魃(ばつ、ひでりがみ)は、中国神話に登場する旱魃の神である。別名で「旱母」(かんぼ)ともいう[1]。
特定の神の名ではなく、各地の山川に旱魃を起こす神がおり、それぞれにより姿も性質も異なる[2]。
女神の「魃」は、『山海経』の「大荒北経」に記述がある。もとの名は妭(ばつ)。黄帝の娘である。
黄帝が蚩尤と戦った際、蚩尤陣営の風雨を司る雨師と風伯に対抗して、体内に大量の熱を蓄えている娘の魃を呼び寄せて対抗した。魃が雨を止めることで無事勝利を掴んだ黄帝であったが、魃は力を使いすぎて天へ帰れなくなっていた[3][4]。
魃の力はそこにいるだけで周囲に旱魃をもたらす。彼女を処刑することもできないため、やむなく黄帝は彼女を赤水河の北方の係昆山へ幽閉した。しかし魃は時折中原へやってきて旱魃を起こすので、人々は「神よ、北へ帰りたまえ」と言って魃を帰すのだという[3][4]。
一説によれば、本来の名の「妭」は美女の意味だが、人間に害をなすようになってからは、邪悪の意味をこめて部首の女を鬼に変えられて「魃」の名が用いられ、これが「旱魃」の語源になったともいう[5]。
『山海経』よりあとに書かれた中国の文献には、旱魃にまつわる以下のような獣の記述がある。
『本草綱目』や前漢初期の書『神異経』によれば、南方には「𪕰」または「魃」[注 1]がおり、身長2尺から3尺(40から60センチメートル)、頭の上に目があり、風のように走り、これが現れると大旱魃になるが、厠に投げ込むと死んでしまうという[6][7][注 2]。
『三才図会』に記述のある「神魃」は、魑魅に類する人面獣身の獣で、手と足が一つずつしかなく、剛山という山に多くおり、これのいるところには雨が降らないという[8]。
隋時代の研究書『文字指帰』には同様、「旱魃」という獣の居場所には雨が降らないとある[7]。
これらは日本の江戸時代の百科事典『和漢三才図会』にも、「魃(ひでりがみ)」と題して引用されている[7]。

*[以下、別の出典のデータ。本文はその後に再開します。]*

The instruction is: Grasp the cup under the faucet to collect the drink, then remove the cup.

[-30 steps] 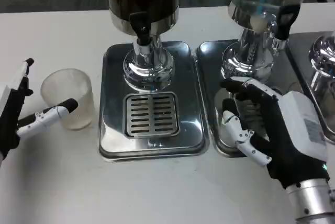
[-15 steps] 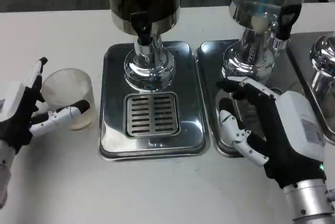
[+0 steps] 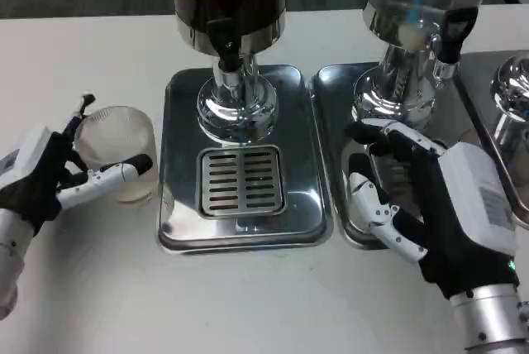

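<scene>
Right hand [image 3: 430, 205]: broad white plastic shell over the back, black covering beneath, with a faint grey label on the shell.
Right fingers [image 3: 374, 205]: white segments with black sections between them.
Right forearm [image 3: 496, 325]: silver metal cylinder, ringed at the wrist, a small green light near the black cuff.
Left hand [image 3: 45, 180]: white back plate, black palm covering.
Left fingers [image 3: 111, 179]: slim, white with black tips.
</scene>
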Available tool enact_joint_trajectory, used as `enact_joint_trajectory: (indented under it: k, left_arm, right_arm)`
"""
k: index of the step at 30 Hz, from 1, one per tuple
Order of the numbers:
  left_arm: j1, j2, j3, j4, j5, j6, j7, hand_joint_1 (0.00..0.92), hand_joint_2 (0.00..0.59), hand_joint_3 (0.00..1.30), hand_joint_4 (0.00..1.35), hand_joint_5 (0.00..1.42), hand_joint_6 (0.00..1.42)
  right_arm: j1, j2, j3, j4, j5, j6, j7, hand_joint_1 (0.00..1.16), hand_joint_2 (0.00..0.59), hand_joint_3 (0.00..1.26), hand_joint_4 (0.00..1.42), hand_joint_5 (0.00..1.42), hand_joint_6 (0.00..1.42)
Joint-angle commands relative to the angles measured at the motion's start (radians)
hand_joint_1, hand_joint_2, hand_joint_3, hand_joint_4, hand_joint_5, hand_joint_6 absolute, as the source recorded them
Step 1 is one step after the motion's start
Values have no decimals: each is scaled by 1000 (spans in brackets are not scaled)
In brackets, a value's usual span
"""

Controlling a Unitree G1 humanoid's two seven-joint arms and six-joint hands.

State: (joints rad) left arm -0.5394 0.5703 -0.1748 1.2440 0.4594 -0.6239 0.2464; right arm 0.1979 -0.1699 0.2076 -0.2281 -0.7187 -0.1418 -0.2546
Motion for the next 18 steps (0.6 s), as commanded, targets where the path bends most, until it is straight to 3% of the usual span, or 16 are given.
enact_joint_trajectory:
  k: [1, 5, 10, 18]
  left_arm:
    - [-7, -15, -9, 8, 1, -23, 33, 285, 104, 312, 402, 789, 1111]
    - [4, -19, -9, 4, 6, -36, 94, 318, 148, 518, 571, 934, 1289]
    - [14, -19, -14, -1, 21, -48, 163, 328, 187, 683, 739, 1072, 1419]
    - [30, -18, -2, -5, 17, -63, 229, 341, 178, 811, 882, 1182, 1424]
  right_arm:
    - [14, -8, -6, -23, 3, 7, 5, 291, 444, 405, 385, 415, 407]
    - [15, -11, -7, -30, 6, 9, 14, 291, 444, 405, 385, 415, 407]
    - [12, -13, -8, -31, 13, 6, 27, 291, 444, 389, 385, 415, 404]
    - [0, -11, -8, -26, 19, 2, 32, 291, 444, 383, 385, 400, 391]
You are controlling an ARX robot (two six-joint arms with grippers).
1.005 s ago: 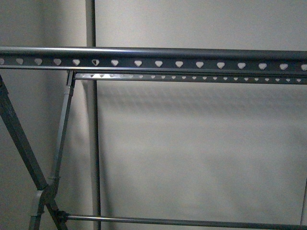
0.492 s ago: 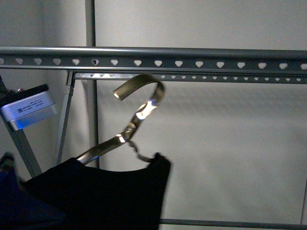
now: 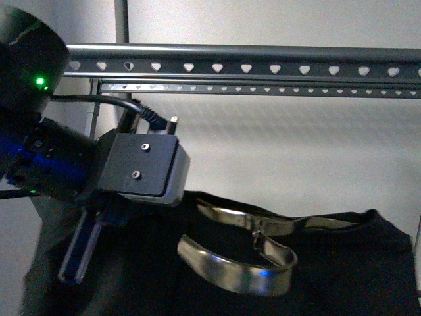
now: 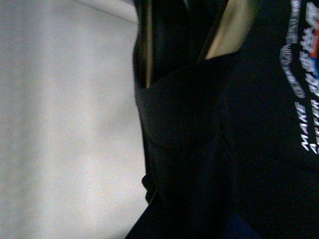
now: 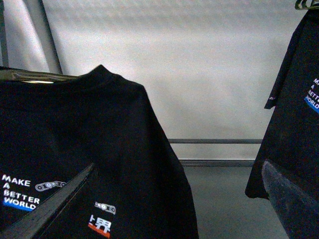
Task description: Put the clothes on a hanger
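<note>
The black T-shirt [image 3: 342,263] rides on a shiny metal shoulder frame whose hook [image 3: 237,266] lies forward over the cloth. It sits below the hanger, the grey rack; the heart-holed top rail [image 3: 263,67] runs across the top of the front view. My left gripper [image 3: 74,266] is shut on the T-shirt at its left side, its tips buried in cloth. The left wrist view shows dark cloth and white chest lettering [image 4: 304,89]. My right gripper [image 5: 174,209] is open, with the T-shirt [image 5: 99,149] just ahead between its fingers [image 5: 55,204].
A second black T-shirt [image 5: 299,99] with the same logo hangs to one side in the right wrist view. A lower rack bar [image 5: 214,141] crosses behind, before a pale wall. A second punched rail [image 3: 263,89] lies behind the top rail. A grey pole [image 3: 122,23] stands at the left.
One second ago only the rack showed. The T-shirt on its shiny frame then rose from the lower left. Now my left arm fills the left side and the shirt spans the bottom.
</note>
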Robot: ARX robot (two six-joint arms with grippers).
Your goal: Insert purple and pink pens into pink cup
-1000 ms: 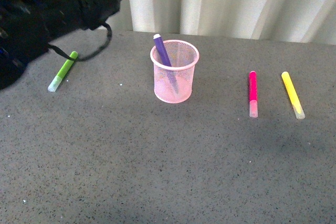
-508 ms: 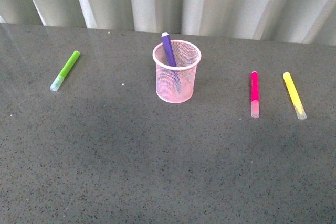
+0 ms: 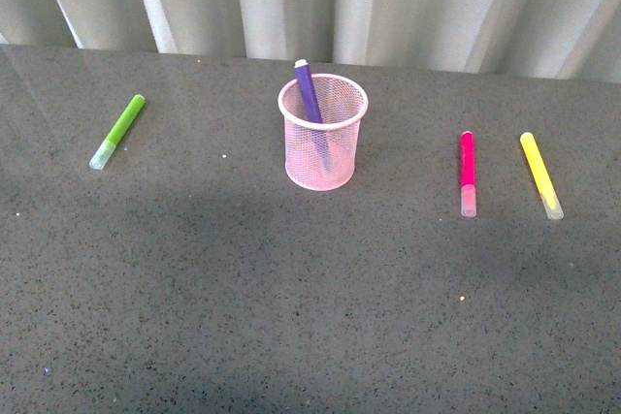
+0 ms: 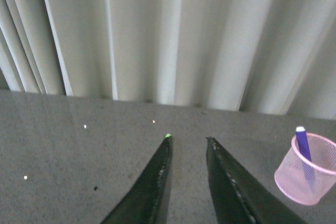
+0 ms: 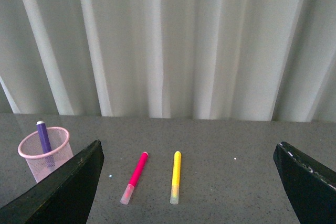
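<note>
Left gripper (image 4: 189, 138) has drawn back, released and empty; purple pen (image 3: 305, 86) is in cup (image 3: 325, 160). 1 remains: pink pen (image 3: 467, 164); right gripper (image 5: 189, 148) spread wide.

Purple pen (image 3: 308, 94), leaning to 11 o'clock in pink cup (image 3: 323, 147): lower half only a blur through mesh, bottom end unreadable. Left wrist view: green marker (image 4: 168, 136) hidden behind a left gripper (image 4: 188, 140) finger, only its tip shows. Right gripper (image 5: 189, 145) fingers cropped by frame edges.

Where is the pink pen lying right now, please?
In the front view the pink pen lies flat on the table, right of the pink cup and just left of the yellow marker.
</note>
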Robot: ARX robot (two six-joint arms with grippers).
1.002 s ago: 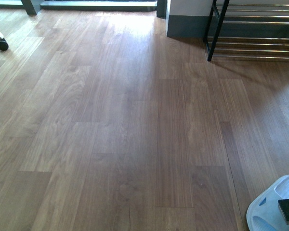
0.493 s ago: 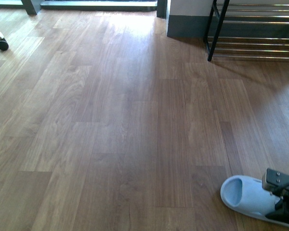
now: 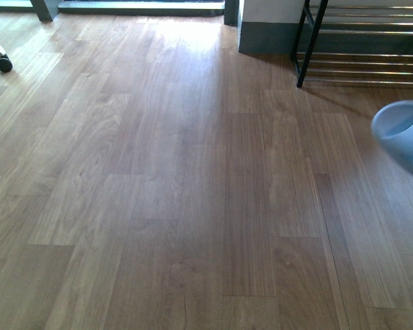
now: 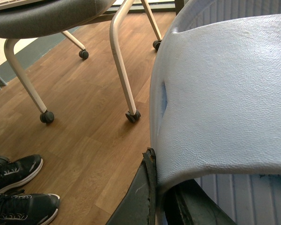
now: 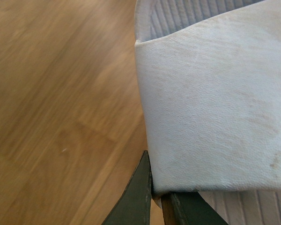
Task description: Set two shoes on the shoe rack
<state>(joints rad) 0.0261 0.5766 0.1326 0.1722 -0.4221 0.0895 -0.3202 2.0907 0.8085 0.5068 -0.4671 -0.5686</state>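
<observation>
A pale blue rubber slide (image 3: 403, 134) is seen at the right edge of the front view, raised above the wood-plank floor (image 3: 179, 206) and cut off by the frame; only its rounded toe end and part of the strap are shown. The arm carrying it is not visible in that view. The shoe rack (image 3: 361, 51), with its black frame and chrome bars, is found at the far right, beside a grey-based white column (image 3: 268, 31). No shoe is seen on the visible tiers, and the slide is well short of the rack.

In the right wrist view, the strap of a pale slide (image 5: 210, 112) is clamped between the dark fingers of the right gripper (image 5: 157, 197), with the ribbed footbed visible beyond the strap and the floor blurred beneath.

In the left wrist view, a second pale blue slide (image 4: 225, 93) is pinched at its strap edge by the left gripper (image 4: 159, 197), whose jaws are closed on it. Behind it, a grey chair on white legs with castors (image 4: 47, 116) is seen, and a pair of black sneakers (image 4: 18, 187) is set on the floor near the chair.
</observation>
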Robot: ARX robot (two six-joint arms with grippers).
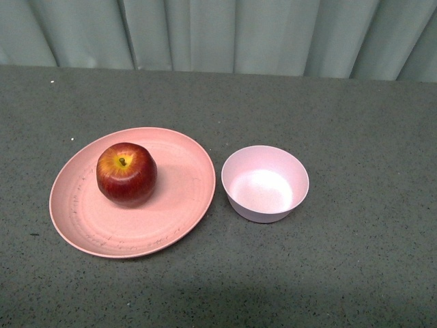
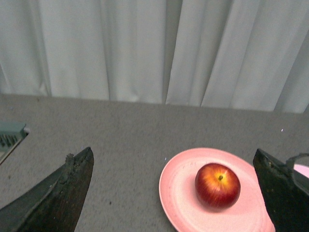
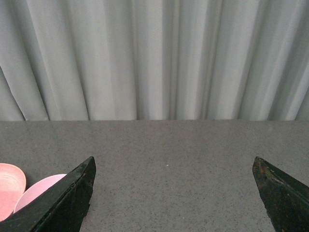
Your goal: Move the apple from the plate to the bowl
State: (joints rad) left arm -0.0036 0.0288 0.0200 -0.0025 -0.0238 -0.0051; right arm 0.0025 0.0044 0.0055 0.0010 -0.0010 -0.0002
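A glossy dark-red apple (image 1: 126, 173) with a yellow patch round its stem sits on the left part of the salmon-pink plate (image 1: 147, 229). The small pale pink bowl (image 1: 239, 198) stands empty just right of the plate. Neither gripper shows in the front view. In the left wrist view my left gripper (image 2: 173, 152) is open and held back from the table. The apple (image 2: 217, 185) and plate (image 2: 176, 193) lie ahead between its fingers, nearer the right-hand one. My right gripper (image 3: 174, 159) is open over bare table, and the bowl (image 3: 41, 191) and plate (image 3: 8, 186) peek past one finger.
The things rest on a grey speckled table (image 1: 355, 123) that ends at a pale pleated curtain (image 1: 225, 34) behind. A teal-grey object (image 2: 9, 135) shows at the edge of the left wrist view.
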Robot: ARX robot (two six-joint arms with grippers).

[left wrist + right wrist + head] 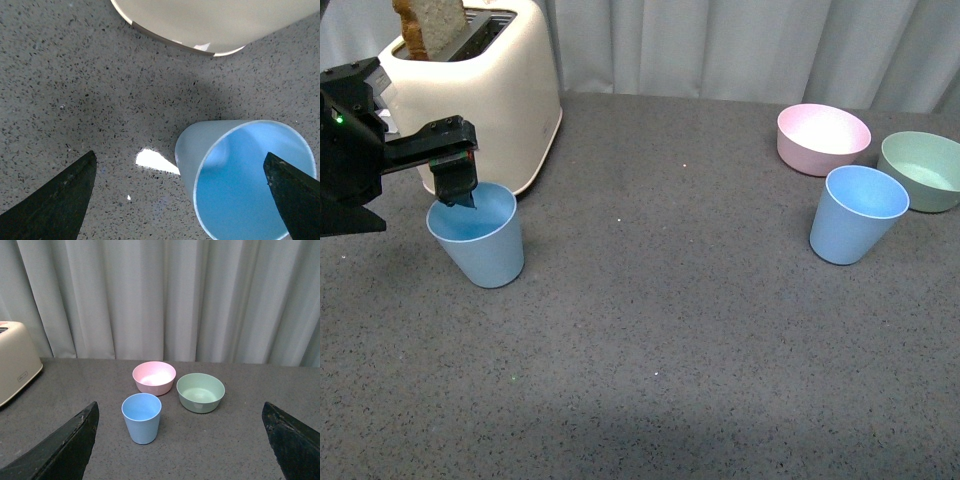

鳥山石燕による妖怪画集『今昔画図続百鬼』では「魃(ひでりがみ)」と題し、上記の特徴を総合し、剛山に魃が住み、人面獣身、手と足が1本ずつ、風のように早く走り、居場所には雨が降らないと述べられている[9]。
魃とは別に『山海経』には、「神𩳁」(しんち)という、手足が1本ずつの人面の獣が剛山に住むとあり[10]、獣としての魃の特徴は、この神𩳁が混同されたものとする説もある[11]。